Everything below from the line with "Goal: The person" to the last line, both included, is to be written out exactly, with nothing added.

-- DATA SEGMENT follows --

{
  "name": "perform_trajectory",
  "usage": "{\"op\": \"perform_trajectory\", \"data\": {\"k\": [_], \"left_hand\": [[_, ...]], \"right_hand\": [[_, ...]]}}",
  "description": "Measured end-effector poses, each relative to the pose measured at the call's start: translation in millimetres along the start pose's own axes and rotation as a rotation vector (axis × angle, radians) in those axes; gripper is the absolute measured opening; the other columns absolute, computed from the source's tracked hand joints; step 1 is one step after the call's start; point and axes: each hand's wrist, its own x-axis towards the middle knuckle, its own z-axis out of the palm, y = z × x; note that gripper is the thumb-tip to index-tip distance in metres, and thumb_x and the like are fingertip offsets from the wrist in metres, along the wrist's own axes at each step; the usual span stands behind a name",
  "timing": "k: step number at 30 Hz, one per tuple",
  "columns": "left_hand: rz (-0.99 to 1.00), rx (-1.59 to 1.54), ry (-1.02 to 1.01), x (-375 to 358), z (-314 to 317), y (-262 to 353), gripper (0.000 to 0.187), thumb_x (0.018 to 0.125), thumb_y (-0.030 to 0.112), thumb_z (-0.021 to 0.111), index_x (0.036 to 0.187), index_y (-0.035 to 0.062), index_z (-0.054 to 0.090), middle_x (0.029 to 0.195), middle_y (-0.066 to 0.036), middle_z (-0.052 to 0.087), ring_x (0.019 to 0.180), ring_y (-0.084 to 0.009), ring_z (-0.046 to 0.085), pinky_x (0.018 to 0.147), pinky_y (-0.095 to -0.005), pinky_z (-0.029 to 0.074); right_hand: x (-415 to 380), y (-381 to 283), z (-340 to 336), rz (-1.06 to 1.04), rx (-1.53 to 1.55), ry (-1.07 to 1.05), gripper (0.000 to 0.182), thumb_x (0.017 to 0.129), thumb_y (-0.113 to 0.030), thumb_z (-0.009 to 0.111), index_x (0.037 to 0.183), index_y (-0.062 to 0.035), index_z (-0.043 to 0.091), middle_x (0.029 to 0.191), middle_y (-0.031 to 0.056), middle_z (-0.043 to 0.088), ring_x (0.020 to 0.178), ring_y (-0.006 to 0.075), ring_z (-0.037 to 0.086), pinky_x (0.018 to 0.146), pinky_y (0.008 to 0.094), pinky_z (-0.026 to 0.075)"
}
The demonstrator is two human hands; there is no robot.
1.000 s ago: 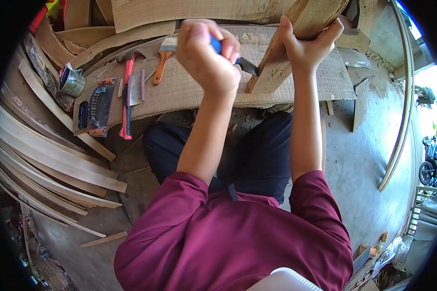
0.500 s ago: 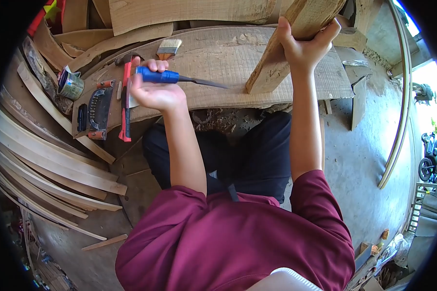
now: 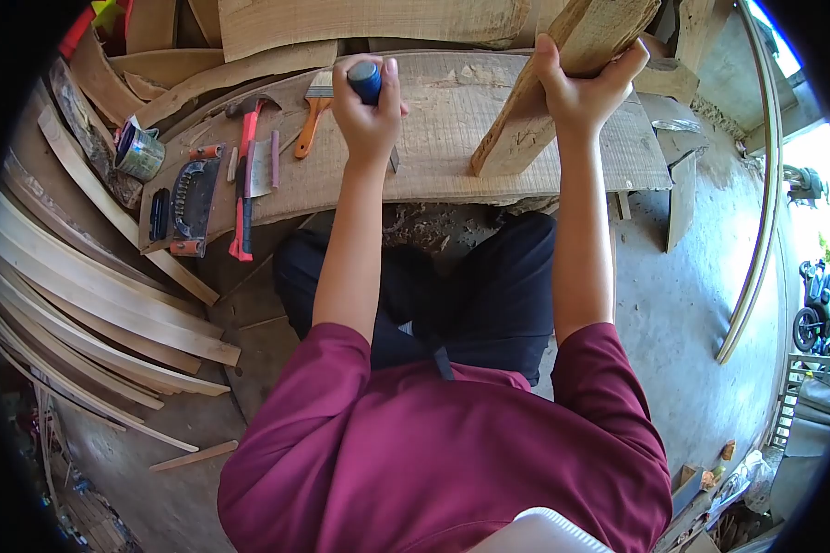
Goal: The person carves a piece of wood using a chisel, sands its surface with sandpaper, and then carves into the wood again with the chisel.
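My left hand (image 3: 369, 106) is wrapped round the blue handle of a chisel (image 3: 365, 81). Its butt end faces up, and a bit of the blade shows below the hand, pointing down over the large plank (image 3: 433, 170). On the right, my right hand (image 3: 588, 92) grips a thick rough wooden piece (image 3: 512, 138) between thumb and fingers. That piece leans at a slant, its lower end on the plank. A paintbrush (image 3: 313, 124) with an orange handle lies just left of my left hand.
A red hammer (image 3: 243, 184), a sanding tool (image 3: 194, 205) and a paint can (image 3: 139, 152) are at the left of the plank. Curved wooden strips (image 3: 111, 304) are stacked on the left floor. More boards (image 3: 369, 23) stand behind. A long curved strip (image 3: 767, 203) rises at right.
My left hand has moved right and turned over, closing round the chisel. The chisel has swung from lying sideways to blade down. My right hand and its wooden piece have barely shifted.
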Motion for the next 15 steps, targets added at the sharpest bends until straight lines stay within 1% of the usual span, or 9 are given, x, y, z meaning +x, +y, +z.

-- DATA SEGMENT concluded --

__TASK RESPONSE__:
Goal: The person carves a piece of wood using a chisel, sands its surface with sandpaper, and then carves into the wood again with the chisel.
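My left hand (image 3: 369, 106) is wrapped round the blue handle of a chisel (image 3: 365, 81). Its butt end faces up, and a bit of the blade shows below the hand, pointing down over the large plank (image 3: 433, 170). On the right, my right hand (image 3: 588, 92) grips a thick rough wooden piece (image 3: 512, 138) between thumb and fingers. That piece leans at a slant, its lower end on the plank. A paintbrush (image 3: 313, 124) with an orange handle lies just left of my left hand.
A red hammer (image 3: 243, 184), a sanding tool (image 3: 194, 205) and a paint can (image 3: 139, 152) are at the left of the plank. Curved wooden strips (image 3: 111, 304) are stacked on the left floor. More boards (image 3: 369, 23) stand behind. A long curved strip (image 3: 767, 203) rises at right.
My left hand has moved right and turned over, closing round the chisel. The chisel has swung from lying sideways to blade down. My right hand and its wooden piece have barely shifted.
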Motion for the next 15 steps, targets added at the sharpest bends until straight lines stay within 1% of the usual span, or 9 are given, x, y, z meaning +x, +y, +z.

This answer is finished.